> [WORK ITEM] Scan the records for the string "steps" and copy every line that holds it.

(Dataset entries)
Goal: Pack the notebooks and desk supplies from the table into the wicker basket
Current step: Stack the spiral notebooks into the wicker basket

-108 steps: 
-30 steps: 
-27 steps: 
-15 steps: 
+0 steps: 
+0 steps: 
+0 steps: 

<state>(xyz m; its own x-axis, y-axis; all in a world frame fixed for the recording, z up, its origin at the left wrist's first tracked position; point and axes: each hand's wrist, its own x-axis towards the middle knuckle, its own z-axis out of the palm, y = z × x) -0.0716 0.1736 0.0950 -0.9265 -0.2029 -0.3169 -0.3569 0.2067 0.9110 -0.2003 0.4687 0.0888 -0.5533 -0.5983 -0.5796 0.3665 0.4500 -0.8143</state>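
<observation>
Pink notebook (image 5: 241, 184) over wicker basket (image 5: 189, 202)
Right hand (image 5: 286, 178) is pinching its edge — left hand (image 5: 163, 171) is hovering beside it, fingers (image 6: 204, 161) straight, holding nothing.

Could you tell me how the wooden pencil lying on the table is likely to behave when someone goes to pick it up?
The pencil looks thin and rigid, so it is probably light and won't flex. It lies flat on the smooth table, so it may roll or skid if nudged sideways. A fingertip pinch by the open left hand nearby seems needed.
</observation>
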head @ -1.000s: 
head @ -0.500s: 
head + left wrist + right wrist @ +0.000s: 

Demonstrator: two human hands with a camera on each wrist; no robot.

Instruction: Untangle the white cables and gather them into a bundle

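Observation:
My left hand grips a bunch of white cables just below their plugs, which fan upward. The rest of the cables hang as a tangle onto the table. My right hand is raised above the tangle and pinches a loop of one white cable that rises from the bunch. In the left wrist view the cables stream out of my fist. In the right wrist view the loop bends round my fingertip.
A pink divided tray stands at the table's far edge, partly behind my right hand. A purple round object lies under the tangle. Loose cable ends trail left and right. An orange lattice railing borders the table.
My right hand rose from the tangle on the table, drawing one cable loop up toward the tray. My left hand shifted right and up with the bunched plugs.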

> [RESULT OF THIS EXERCISE]
-108 steps: 
-30 steps: 
-27 steps: 
-15 steps: 
+0 steps: 
+0 steps: 
+0 steps: 

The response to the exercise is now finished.